| EXERCISE PROMPT |
Output all of the data verbatim.

| SUPPLIED MATERIAL |
○ ○ ○ ○ ○

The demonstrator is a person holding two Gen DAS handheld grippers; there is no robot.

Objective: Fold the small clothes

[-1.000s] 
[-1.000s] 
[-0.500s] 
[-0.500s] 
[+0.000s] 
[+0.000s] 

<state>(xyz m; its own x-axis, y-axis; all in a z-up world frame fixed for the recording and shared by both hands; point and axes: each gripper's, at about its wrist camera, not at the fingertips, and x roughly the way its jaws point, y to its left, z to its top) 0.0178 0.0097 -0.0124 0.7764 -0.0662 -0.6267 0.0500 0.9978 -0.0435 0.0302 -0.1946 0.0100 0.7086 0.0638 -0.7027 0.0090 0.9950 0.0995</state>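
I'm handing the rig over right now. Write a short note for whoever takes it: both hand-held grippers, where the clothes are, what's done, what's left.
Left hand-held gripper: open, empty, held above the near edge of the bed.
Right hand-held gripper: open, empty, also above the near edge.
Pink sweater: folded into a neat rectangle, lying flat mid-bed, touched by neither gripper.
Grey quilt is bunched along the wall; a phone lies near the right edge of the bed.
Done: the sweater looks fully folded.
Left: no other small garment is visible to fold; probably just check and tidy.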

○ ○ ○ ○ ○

| TASK RESPONSE |
The demonstrator is a person holding two Gen DAS handheld grippers; there is no robot.

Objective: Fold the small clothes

[-1.000s] 
[-1.000s] 
[-0.500s] 
[-0.500s] 
[+0.000s] 
[+0.000s] 

<state>(xyz m; its own x-axis, y-axis; all in a z-up world frame fixed for the recording and shared by both hands; point and axes: each gripper's, at about its wrist camera, not at the fingertips, and x roughly the way its jaws point, y to its left, z to its top) 0.0178 0.0097 -0.0124 0.7764 -0.0662 -0.6267 0.0500 0.9978 -0.0435 0.0302 -0.1946 0.0100 0.7086 0.0638 -0.7027 0.0090 0.9950 0.0995</state>
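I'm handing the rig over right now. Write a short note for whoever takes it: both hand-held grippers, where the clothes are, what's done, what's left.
Left hand-held gripper: open, empty, held above the near edge of the bed.
Right hand-held gripper: open, empty, also above the near edge.
Pink sweater: folded into a neat rectangle, lying flat mid-bed, touched by neither gripper.
Grey quilt is bunched along the wall; a phone lies near the right edge of the bed.
Done: the sweater looks fully folded.
Left: no other small garment is visible to fold; probably just check and tidy.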

With that, the answer is done.